Please set down exactly the lines of the listing below from the line containing "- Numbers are" through the line containing "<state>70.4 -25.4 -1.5", both lines included, leaving out all other lines.

*** Block opens ***

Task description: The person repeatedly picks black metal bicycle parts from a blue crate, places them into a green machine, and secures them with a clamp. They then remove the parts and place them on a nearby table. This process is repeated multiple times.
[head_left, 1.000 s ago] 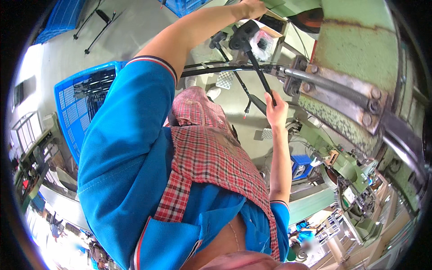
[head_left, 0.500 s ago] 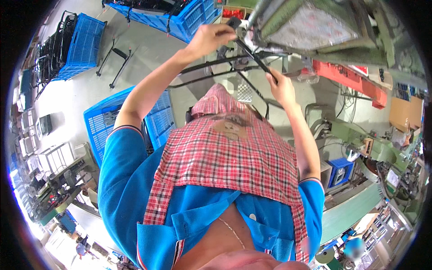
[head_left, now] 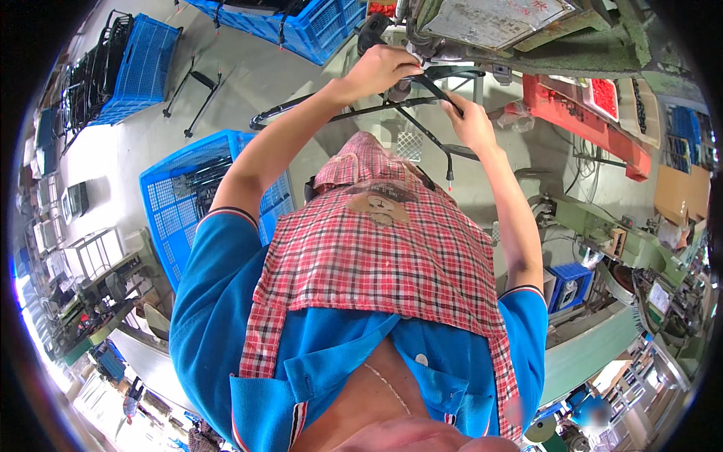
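Note:
A black tubular metal frame (head_left: 361, 111) is held up in front of me, below the green machine (head_left: 629, 41). My left hand (head_left: 380, 71) is closed around the frame's upper part, close to the machine's metal fitting (head_left: 425, 49). Farther right along the same bar, my right hand (head_left: 473, 126) grips it with thumb and fingers wrapped round. One leg of the frame slants down between my arms to a tip near my apron. My forearm and apron cover parts of the frame.
At left stands an open blue crate (head_left: 162, 215) with dark parts inside. Another blue crate (head_left: 147, 68) beside black frames stands farther off, near a loose black frame (head_left: 202, 79) on the floor. An orange-red beam (head_left: 580, 132) and a tray of red pieces (head_left: 604, 96) lie to the right.
My left hand has shifted right and slightly down along with the frame, which has turned, its looped end now showing at left. My right hand keeps its hold and has barely moved.

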`<state>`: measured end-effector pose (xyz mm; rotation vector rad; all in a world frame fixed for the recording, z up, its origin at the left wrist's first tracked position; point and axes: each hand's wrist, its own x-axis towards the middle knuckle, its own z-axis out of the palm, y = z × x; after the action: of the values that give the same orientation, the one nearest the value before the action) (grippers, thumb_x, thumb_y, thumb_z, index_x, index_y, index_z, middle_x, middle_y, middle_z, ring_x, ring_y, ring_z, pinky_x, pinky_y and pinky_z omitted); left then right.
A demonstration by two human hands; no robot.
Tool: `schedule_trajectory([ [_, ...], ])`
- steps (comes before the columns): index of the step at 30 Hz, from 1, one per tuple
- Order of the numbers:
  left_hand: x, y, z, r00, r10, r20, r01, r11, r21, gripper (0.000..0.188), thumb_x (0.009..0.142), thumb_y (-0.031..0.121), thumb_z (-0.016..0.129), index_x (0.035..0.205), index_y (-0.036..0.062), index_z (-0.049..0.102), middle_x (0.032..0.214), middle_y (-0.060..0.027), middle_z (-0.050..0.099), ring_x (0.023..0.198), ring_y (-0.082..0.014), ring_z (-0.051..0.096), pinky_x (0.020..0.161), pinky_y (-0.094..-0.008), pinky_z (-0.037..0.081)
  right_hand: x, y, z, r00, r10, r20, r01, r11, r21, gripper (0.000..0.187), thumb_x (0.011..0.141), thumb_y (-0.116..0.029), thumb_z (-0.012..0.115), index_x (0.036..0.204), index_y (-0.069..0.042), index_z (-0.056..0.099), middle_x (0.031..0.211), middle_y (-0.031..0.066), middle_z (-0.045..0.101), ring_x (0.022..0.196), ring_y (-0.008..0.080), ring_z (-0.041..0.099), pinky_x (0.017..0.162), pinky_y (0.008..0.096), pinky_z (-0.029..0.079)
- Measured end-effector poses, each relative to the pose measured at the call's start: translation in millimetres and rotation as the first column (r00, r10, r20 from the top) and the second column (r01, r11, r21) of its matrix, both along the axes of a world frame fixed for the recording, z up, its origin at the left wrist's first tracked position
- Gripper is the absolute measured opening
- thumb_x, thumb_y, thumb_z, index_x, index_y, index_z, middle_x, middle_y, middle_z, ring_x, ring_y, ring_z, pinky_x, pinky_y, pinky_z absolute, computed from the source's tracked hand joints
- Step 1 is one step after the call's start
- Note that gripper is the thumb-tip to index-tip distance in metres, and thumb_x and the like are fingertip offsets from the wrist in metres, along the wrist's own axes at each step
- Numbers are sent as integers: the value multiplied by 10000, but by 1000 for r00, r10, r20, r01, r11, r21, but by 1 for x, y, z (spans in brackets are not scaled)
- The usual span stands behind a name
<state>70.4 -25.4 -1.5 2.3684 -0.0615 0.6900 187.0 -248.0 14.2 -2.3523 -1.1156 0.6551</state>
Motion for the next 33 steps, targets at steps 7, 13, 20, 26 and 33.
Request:
schedule_trajectory([
  [7,-16,-11,6,963,217,-160,-170,949,266,309,902,352,621,1074,97,655,988,-74,622,801,-321,639,659,-406,545,-1,2,-3,1000,-2,12,2,1000,7,364,951,-388,549,1270,-224,612,821,181,658,849,384,641,743,440,496],
  [13,-81,4,3,886,344,-312,-323,939,118,356,917,348,615,1178,105,611,1014,-114,607,871,-349,621,742,-427,512,-4,-6,-9,999,-32,-11,33,993,116,357,947,-367,558,1271,-225,611,853,175,667,856,378,643,760,433,499],
  [20,-117,7,-17,790,223,-571,-239,970,49,301,947,227,571,1245,221,613,932,-122,635,822,-364,632,704,-447,511,1,-3,11,995,-79,-58,76,996,-53,353,942,-365,569,1261,-222,618,823,158,654,821,353,638,750,418,494],
  [26,-114,8,-17,805,228,-547,-254,967,29,322,938,211,576,1258,197,611,913,-150,685,814,-370,645,694,-458,514,0,-5,6,991,-93,-94,89,995,-44,356,941,-369,573,1256,-211,621,845,170,655,829,352,639,758,410,492],
  [33,-115,2,-6,776,234,-585,-261,965,40,337,941,205,569,1274,162,599,916,-160,682,792,-385,631,684,-466,503,3,-6,2,992,-62,-109,61,998,-10,352,948,-304,592,1259,-140,616,736,111,544,693,212,496,666,340,445],
])
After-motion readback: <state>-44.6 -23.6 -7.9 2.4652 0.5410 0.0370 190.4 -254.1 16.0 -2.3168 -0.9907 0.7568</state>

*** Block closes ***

» Written answer:
- Numbers are sent as integers: the value multiplied by 10000, but by 1000 for r00, r10, r20, r01, r11, r21, but by 1 for x, y, z (spans in brackets are not scaled)
- The usual span stands behind a name
<state>70.4 -25.4 -1.5 2.3684 -0.0615 0.6900 187.0 -248.0 14.2 -2.3523 -1.1156 0.6551</state>

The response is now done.